**Exercise**
Go to the line holding "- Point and" in the entries below and write out exactly every line down to and including the line holding "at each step".

**Exercise data**
- - -

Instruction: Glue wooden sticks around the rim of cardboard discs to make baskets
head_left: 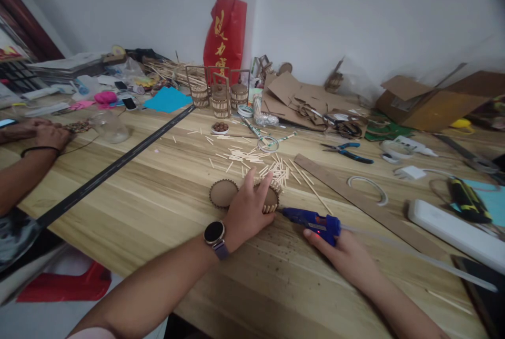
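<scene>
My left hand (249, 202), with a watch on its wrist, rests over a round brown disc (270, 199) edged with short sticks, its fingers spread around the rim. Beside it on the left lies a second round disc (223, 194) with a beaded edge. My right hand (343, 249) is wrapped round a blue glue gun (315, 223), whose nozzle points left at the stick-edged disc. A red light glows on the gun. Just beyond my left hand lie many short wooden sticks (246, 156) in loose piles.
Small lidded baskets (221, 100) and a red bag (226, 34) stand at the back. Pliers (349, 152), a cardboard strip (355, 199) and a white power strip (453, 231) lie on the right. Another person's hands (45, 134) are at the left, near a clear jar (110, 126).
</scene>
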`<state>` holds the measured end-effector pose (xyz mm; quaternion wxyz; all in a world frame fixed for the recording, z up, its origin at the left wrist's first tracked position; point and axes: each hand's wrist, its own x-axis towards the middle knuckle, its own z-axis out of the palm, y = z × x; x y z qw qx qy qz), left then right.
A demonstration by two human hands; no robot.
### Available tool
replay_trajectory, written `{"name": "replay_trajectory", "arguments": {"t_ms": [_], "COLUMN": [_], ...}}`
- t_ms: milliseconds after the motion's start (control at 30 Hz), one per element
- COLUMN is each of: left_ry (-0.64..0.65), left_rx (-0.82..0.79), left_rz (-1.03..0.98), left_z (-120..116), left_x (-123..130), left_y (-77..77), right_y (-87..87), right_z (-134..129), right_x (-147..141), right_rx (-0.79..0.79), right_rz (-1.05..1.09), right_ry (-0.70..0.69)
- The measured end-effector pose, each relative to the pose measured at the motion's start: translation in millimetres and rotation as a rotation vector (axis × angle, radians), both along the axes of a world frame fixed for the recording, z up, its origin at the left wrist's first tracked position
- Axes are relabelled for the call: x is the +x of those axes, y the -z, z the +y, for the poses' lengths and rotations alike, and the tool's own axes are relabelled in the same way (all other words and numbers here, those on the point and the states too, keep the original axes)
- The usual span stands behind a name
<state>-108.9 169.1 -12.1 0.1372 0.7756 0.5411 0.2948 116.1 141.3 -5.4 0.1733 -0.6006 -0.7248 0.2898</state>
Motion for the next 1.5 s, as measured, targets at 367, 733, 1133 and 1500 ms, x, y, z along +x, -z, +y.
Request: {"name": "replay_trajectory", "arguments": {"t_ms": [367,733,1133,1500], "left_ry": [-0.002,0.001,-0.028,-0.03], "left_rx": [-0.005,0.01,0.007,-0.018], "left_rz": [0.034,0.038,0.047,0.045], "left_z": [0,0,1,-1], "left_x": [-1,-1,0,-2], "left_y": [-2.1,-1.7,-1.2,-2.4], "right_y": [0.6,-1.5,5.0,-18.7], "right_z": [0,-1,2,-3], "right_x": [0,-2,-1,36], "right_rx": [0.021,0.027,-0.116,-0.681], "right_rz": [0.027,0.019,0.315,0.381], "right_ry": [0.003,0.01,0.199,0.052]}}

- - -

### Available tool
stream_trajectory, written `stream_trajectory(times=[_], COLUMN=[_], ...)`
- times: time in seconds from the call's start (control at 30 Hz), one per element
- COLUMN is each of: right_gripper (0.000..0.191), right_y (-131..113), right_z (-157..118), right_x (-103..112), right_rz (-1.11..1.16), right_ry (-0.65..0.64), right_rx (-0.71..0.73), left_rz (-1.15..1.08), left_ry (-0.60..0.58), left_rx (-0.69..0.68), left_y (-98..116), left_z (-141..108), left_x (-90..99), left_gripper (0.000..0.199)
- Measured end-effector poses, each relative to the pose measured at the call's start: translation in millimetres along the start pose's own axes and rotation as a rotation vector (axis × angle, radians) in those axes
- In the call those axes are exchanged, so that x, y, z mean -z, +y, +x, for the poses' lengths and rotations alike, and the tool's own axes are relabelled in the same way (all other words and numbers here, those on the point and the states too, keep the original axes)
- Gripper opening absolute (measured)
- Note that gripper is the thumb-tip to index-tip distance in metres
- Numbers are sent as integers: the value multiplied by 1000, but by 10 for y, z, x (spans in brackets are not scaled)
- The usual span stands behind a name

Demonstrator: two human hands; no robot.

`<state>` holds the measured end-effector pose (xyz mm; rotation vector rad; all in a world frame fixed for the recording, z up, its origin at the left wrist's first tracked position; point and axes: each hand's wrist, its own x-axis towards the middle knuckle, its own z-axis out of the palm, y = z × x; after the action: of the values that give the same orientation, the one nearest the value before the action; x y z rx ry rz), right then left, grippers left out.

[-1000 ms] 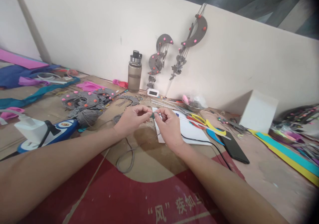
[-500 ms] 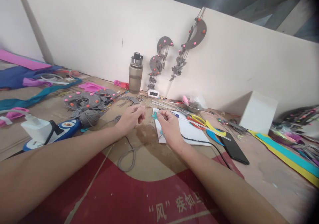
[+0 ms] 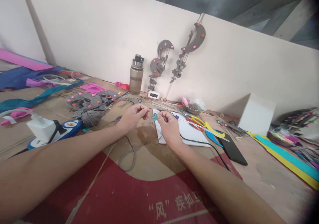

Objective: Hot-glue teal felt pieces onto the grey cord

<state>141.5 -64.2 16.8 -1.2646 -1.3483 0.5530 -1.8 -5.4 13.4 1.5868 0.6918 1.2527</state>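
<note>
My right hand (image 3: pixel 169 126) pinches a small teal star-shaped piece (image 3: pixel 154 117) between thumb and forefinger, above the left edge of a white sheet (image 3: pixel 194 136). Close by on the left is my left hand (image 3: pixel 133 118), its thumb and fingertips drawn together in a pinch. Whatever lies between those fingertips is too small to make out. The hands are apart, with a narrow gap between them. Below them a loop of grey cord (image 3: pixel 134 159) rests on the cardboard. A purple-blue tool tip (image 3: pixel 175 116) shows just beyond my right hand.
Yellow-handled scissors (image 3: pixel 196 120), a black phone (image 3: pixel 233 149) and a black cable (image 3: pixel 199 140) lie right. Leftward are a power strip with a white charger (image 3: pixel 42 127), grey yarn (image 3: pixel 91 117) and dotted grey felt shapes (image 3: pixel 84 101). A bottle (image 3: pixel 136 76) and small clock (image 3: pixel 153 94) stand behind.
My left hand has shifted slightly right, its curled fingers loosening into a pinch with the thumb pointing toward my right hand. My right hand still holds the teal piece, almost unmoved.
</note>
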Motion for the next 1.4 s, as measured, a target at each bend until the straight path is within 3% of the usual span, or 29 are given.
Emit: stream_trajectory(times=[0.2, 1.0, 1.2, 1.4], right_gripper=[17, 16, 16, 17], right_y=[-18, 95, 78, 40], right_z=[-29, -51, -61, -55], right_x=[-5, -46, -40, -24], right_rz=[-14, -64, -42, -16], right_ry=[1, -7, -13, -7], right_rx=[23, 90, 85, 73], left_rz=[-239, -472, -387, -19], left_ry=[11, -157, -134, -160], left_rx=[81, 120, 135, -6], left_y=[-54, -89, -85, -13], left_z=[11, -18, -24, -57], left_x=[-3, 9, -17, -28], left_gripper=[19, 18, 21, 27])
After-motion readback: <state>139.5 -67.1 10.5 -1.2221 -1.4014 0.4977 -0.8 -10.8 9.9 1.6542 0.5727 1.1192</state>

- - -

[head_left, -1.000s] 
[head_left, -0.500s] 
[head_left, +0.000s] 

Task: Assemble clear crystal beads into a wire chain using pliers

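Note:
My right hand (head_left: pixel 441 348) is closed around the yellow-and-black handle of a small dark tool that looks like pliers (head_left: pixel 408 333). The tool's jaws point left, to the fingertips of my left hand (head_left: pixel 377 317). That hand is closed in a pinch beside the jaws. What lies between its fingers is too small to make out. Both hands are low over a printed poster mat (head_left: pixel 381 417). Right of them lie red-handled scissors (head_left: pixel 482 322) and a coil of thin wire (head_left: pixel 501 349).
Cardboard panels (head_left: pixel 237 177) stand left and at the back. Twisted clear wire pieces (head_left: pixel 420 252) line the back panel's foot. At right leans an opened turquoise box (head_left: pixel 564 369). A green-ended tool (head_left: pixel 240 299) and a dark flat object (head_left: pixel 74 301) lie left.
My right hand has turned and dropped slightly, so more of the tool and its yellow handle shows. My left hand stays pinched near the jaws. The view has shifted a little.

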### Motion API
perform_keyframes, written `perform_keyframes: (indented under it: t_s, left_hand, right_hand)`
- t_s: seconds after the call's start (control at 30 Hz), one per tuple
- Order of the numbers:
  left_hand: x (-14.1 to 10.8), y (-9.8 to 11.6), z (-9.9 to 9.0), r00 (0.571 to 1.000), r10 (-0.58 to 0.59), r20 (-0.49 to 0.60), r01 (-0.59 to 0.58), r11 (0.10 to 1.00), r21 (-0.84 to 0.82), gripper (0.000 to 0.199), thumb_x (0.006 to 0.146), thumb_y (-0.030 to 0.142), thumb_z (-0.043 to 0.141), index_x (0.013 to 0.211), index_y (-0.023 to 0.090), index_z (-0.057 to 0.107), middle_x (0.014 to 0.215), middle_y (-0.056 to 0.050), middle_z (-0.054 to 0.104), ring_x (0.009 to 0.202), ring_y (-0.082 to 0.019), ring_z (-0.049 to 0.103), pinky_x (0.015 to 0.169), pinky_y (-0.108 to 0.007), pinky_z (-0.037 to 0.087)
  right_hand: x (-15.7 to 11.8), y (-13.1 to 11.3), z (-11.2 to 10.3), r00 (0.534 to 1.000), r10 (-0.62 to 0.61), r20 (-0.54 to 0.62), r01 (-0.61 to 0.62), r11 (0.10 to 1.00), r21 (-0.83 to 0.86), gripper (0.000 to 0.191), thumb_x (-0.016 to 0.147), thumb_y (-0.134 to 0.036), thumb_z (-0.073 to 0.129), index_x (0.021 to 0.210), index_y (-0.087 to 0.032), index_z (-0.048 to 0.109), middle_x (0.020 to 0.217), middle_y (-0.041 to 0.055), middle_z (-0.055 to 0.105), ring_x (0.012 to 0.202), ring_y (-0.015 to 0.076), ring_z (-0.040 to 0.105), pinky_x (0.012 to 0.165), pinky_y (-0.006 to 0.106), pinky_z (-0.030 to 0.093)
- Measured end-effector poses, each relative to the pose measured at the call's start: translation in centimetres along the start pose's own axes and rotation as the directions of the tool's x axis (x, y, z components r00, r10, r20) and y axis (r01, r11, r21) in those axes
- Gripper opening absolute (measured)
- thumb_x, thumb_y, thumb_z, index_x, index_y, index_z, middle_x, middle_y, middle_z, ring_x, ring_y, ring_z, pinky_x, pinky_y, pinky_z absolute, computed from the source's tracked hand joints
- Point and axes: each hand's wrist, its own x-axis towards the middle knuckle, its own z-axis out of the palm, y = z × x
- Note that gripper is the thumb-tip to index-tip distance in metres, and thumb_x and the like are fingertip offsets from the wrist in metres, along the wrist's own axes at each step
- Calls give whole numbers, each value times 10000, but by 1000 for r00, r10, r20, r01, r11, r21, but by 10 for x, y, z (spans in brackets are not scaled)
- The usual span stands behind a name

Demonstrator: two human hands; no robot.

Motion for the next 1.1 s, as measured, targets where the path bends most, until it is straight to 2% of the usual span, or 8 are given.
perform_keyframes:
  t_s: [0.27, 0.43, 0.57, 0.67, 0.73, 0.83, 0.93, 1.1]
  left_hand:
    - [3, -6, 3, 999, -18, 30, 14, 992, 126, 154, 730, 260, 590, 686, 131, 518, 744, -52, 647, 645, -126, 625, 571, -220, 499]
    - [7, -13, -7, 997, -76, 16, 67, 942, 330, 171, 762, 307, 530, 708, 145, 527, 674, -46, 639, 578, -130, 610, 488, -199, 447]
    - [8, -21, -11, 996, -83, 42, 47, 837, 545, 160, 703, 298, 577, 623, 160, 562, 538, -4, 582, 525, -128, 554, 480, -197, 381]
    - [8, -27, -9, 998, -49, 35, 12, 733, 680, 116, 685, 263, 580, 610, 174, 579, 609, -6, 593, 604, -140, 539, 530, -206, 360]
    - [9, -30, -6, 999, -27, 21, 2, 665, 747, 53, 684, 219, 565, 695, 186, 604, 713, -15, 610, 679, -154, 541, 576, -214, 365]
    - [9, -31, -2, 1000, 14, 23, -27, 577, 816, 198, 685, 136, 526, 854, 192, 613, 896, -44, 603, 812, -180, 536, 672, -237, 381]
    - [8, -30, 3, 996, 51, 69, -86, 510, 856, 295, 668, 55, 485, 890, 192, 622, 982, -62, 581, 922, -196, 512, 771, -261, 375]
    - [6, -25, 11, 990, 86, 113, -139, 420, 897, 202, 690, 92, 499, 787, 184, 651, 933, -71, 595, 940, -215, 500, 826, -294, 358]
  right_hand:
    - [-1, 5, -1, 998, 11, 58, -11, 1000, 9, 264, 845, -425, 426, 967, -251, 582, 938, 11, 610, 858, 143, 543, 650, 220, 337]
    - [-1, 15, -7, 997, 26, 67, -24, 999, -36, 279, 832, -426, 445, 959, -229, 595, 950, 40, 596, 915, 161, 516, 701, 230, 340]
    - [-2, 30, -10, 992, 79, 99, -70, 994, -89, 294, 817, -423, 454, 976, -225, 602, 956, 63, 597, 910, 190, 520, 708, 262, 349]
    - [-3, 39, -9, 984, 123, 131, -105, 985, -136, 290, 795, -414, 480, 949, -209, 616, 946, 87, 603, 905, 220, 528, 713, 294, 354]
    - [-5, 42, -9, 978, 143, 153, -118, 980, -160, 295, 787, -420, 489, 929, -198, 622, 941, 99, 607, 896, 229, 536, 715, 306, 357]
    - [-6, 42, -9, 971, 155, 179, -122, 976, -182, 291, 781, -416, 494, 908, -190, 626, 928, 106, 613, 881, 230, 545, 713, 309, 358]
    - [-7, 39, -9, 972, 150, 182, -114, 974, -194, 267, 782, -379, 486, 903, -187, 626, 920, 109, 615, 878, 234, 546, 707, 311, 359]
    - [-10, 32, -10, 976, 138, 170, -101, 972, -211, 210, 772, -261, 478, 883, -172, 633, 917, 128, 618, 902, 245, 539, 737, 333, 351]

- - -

**Response to this exercise**
- Point and axes: each hand's wrist, its own x-axis towards the middle knuckle, its own z-axis out of the palm, y = z × x
- Note that gripper is the thumb-tip to index-tip distance in metres, and thumb_x and the like are fingertip offsets from the wrist in metres, along the wrist's own axes at each step

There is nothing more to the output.